- **GOAL OF THE EXERCISE**:
Reply only with how many lines in these entries hold the string "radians".

[SOURCE MATERIAL — start]

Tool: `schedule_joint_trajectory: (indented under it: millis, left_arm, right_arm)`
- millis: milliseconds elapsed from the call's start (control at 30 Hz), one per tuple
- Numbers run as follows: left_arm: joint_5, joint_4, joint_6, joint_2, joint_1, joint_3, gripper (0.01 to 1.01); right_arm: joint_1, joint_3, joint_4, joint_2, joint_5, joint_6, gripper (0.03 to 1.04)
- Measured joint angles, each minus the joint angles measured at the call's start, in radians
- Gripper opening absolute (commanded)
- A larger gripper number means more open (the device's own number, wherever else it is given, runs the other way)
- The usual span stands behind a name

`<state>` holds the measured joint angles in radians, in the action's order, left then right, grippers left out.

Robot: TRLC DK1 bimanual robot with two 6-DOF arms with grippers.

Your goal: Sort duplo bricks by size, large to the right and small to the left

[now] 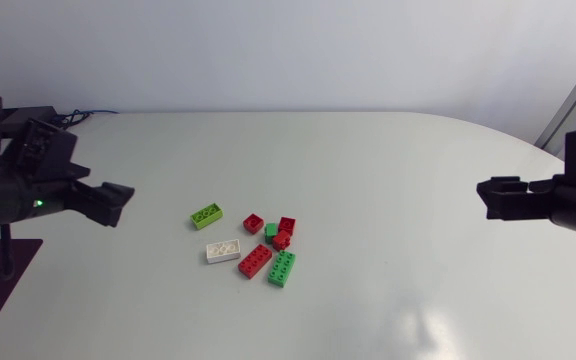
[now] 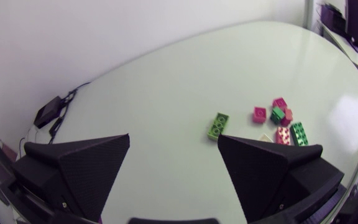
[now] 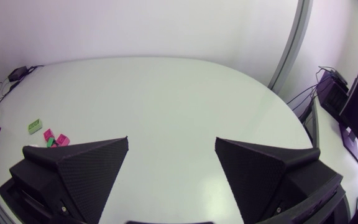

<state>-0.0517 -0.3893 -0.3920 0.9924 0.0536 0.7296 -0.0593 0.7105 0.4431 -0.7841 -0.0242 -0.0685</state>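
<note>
While spread wide and pinching nothing, find left gripper and right gripper well apart from the white brick, on opposite sides. Beware of probably catching two at once: small red brick and small green brick crowded together near it. Note long red brick just beside it, long axis slanting, parallel to long green brick.

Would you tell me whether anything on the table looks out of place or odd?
Nothing looks damaged or spilled. The duplo bricks simply lie unsorted in one loose central cluster, large and small mixed. One small red brick may sit tilted against the small green brick.
</note>
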Motion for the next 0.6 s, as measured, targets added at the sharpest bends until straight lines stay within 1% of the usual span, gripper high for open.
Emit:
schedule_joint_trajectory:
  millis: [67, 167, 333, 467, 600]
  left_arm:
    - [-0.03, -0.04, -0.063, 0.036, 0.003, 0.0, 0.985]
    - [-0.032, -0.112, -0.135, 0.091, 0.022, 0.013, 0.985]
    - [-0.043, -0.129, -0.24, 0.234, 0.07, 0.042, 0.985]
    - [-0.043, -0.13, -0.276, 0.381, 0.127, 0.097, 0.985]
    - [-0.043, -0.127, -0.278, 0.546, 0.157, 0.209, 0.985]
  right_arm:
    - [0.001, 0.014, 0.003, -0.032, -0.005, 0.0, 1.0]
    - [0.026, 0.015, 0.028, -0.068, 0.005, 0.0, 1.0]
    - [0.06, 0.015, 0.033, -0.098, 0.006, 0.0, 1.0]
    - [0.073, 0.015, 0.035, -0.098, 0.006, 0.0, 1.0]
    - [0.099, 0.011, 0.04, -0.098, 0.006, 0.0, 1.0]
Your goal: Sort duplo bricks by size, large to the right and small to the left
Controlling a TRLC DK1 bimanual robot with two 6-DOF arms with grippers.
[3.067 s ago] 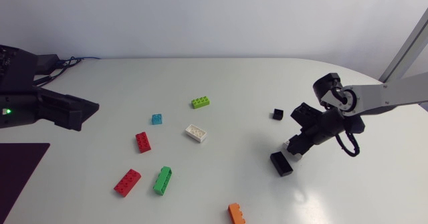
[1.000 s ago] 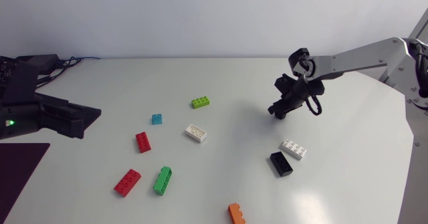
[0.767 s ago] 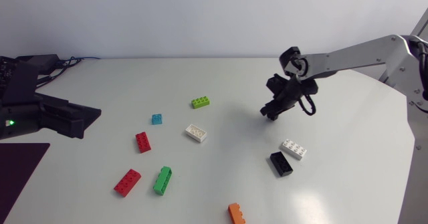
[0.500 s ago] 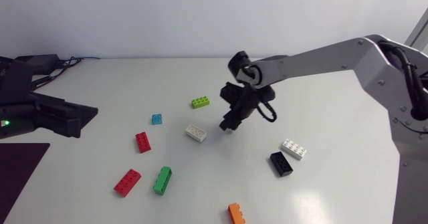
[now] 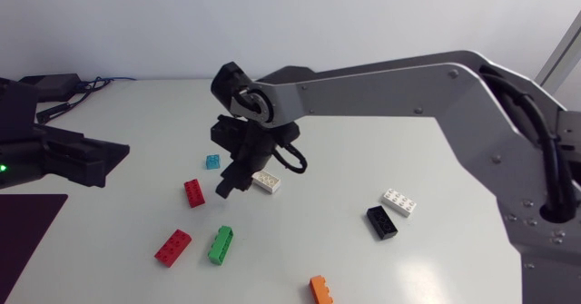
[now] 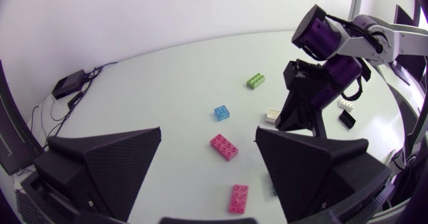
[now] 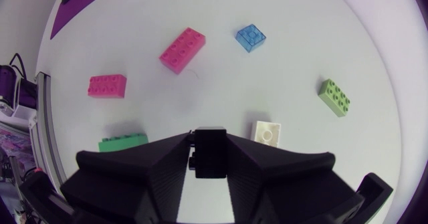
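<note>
Far over on the left half of the white tabletop [image 5: 363,113], the right gripper [image 5: 226,186] is over the surface with its fingers clamped on a small black plastic brick [image 7: 210,150]. In the right wrist view the brick sits squarely between the fingers.

Just beside the gripper lies a white oblong studded brick [image 5: 268,181], which the gripper partly overlaps in the head view. Beyond it are a small translucent blue square brick [image 5: 213,161] and a lime-green oblong brick [image 5: 271,139]. A red oblong brick [image 5: 194,192] lies close on the left. A second red brick [image 5: 172,247] and a dark green oblong brick [image 5: 221,244] lie nearer the front edge. In the right wrist view a finger half hides the dark green oblong brick.

Well apart on the right side, another white brick [image 5: 398,201] and a long black brick [image 5: 382,222] lie just beside each other. An orange brick [image 5: 320,289] is cut off by the lower edge of the head view.

The left gripper [image 6: 208,134] is at the table's left side, its fingers spread wide apart.
</note>
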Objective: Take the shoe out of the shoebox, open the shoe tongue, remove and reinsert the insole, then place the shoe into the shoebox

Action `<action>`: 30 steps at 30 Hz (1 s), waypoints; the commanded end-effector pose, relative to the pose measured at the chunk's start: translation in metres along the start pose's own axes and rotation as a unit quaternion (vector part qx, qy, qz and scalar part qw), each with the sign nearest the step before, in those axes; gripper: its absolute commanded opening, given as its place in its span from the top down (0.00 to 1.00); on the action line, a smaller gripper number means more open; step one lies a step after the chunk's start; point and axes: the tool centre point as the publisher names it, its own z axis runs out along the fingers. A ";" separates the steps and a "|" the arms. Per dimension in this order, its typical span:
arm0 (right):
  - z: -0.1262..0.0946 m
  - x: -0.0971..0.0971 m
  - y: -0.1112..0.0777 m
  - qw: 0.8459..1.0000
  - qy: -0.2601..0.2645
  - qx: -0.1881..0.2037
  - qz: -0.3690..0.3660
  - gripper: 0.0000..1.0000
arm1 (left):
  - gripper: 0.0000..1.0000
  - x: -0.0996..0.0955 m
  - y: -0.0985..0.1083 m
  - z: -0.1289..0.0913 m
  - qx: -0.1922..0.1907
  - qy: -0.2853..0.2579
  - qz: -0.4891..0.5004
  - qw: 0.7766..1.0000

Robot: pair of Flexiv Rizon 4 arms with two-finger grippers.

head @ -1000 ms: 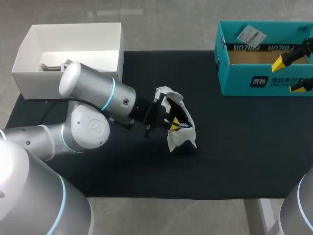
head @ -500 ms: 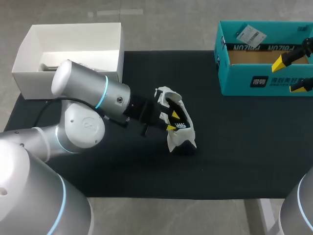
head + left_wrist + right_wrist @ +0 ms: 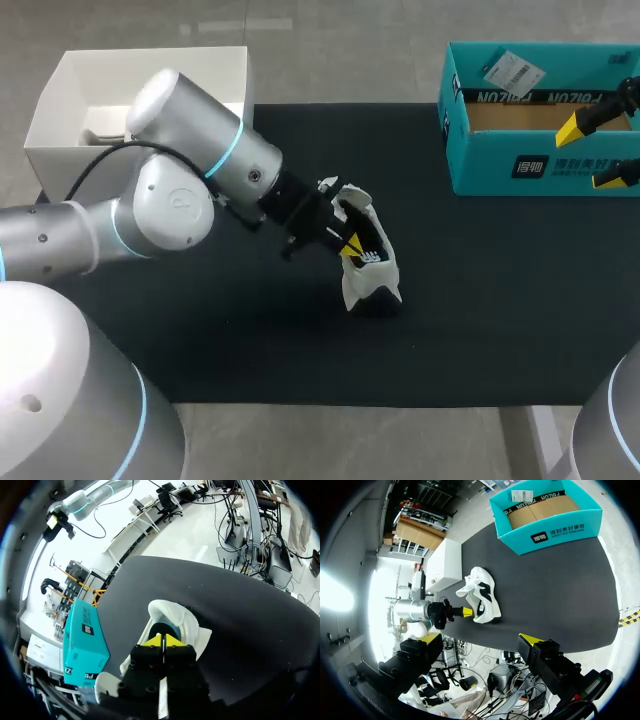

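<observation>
A white shoe (image 3: pixel 367 262) with black trim stands on the black mat (image 3: pixel 480 300) near the middle; it also shows in the right wrist view (image 3: pixel 483 598). My left gripper (image 3: pixel 349 245) is at the shoe's opening with its yellow tips pressed together. In the left wrist view the left gripper (image 3: pixel 162 640) is shut just over the shoe's (image 3: pixel 186 625) collar, the blue insole (image 3: pixel 163 629) showing inside. I see nothing pinched between the tips. My right gripper (image 3: pixel 598 152) hangs open over the teal shoebox (image 3: pixel 500 165) at the back right.
A white open box (image 3: pixel 60 110) with some items sits at the back left, behind my left arm's elbow. The teal shoebox (image 3: pixel 547 530) is open, its cardboard floor bare. The mat's front edge runs close to the table edge.
My left arm's wrist has swung toward the back of the table, so the gripper now comes at the shoe from the back left. Its fingers parted briefly, then shut. The shoe and right arm stayed put.
</observation>
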 end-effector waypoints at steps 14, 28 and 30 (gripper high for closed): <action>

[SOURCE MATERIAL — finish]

- **EXPECTED ANSWER**:
2